Friday, December 11, 2009

About Letter 167

Bill continues his previous letter. With nothing else to do he reviews his financial situation and discovers that, " I counted $66.00 more than when I left the states." He adds that, "I now make $70.00 a month and have absolutely nothing on which I can spend it."

Letter 167- December 26, 1944-2

December 26, 1944-2
(France; V-Mail)
(part two)

Dear Folks,

I received your # 36 letter of Dec. 8th. Mudder, and you’re pretty near right about my finances. I counted $66.00 more than I had when I left the states plus the $7.00 aunt Marge sent makes me a millionaire, especially when one considers that I now make $70.00 a month and have absolutely nothing on which I can spend it.
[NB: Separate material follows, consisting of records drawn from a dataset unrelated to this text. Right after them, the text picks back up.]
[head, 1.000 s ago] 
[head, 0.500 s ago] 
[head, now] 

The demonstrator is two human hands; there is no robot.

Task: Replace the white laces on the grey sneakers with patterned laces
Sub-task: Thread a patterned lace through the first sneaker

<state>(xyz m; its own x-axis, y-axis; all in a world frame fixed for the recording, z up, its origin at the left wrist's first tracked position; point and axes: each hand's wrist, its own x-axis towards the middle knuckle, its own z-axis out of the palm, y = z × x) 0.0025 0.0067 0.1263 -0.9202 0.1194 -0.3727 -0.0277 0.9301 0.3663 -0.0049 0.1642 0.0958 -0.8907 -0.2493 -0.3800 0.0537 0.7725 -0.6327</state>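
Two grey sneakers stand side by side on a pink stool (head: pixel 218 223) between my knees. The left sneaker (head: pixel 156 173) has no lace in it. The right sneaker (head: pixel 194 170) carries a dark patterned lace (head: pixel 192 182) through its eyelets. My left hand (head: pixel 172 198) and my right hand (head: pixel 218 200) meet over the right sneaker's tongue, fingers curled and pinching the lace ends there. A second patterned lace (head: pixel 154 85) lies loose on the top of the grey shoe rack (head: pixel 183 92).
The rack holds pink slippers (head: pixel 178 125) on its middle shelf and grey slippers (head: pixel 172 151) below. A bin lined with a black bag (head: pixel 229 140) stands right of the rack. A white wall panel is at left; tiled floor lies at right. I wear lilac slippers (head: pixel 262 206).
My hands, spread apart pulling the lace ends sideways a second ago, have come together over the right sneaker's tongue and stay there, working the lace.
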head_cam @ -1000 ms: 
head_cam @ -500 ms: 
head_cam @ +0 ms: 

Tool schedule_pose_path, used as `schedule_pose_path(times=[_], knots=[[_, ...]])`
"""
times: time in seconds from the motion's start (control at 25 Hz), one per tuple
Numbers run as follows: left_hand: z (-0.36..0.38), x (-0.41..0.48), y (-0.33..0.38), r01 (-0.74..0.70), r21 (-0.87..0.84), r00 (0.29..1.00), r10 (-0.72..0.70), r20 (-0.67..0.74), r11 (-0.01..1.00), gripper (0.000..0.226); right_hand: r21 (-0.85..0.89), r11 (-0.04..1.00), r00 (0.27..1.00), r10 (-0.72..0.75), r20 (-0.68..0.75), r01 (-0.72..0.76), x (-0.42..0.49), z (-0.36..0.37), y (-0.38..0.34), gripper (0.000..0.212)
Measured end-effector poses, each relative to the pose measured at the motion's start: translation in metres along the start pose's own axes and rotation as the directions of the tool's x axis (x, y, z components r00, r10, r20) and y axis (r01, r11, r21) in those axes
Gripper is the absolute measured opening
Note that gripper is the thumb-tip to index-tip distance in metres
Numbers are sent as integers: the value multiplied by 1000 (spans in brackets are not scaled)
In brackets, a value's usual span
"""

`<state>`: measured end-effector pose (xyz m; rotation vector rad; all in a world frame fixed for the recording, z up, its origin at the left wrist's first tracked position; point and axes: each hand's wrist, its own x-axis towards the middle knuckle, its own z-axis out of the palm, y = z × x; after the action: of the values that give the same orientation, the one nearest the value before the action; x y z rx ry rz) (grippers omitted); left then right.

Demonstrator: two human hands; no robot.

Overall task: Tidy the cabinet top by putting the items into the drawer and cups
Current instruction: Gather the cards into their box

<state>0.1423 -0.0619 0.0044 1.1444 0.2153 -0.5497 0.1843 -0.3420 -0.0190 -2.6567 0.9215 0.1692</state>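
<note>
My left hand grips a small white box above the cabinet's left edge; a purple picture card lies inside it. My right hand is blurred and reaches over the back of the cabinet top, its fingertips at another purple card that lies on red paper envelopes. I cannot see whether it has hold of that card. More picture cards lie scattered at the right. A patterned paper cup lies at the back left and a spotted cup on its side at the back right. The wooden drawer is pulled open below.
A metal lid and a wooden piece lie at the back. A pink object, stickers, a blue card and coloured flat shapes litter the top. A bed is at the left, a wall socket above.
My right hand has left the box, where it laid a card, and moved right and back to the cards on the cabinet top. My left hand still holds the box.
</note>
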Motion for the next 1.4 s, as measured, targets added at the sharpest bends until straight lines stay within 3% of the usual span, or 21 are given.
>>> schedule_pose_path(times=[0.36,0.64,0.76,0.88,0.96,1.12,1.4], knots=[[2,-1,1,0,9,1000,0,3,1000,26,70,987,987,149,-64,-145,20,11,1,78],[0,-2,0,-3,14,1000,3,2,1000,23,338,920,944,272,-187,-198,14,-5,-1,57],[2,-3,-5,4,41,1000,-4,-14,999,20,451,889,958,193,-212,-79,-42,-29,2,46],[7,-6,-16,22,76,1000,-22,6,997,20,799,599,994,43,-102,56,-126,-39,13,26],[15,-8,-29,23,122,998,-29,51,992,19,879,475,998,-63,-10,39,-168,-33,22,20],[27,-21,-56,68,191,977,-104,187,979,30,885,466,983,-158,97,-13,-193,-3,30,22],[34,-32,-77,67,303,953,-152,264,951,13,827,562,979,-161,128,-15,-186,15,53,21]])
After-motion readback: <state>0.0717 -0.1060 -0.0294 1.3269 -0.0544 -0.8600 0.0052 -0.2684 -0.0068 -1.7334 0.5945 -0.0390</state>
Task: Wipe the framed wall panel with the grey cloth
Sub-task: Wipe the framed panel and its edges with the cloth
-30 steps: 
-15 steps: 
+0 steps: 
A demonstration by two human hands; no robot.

The V-Mail comes about as fast as does airmail this way but I like airmail better. I would write airmail myself but I have no envelopes and my stamps are all ruined. If you send me any more stamps or stationery send also some sort of stiff waterproof case for me to carry them in. That’s about all.

Bestus Love,

About Letter 166

It's the day after Christmas. The men get a Christmas day meal that Bill says, "for the front lines wasn't too bad." The weather was clear and sunny, but cold. In the evening Bill manages to get 2 cans of American beer and some cocktail peanuts.

Letter 166- December 26, 1944

December 26, 1944
(France; V-Mail)

Dear Mudder and Dad,

This probably won’t be a very long letter because it’s still pretty cold and my fingers will probably get stiff. Yesterday was Christmas, of course; but one would hardly know it. Still, for the front lines it wasn’t too bad. It was clear and sunny all day though the temp. hardly got above 32◦ all day long. We had a nice Crhistmas dinner (look how I spelled that) but there wasn’t enough. I got a neck. We had enough potatoes, cranberries, beets, raison pie, bread and butter, apple butter, & hard candy, however. Later in the evening I got 2 cans of American beer & some cocktail peanuts. Beer and peanuts is a good combination and I really enjoyed it. Then this morning I got a chance to buy 7 bars of American candy; Hershey almonds, Butterfingers, etc.—the first since I left England. I’ve only one bar left. You guessed it, no packages yet. However, one of the other kids got a nice fruitcake and gave me two nice pieces, and to overwork “nice” completely, I think it was damned “nice” of him. I figure that whenever the package comes that’s Christmas.

Saturday, December 5, 2009

About Letter 165

In a rare and perhaps unguarded moment Bill make an allusion to the "dangerous life" he is living. He says that the war news is the "worst I've heard yet" .... "RUNSTEDT 35 MILES INSIDE BELGIUM."

Letter 165- December 24, 1944-2

December 24, 1944-2
(France; V-Mail)

(part 2)
Dear Mudder and Dad,

In case you didn’t get part one, I’m feeling fine “all stuff like that there.”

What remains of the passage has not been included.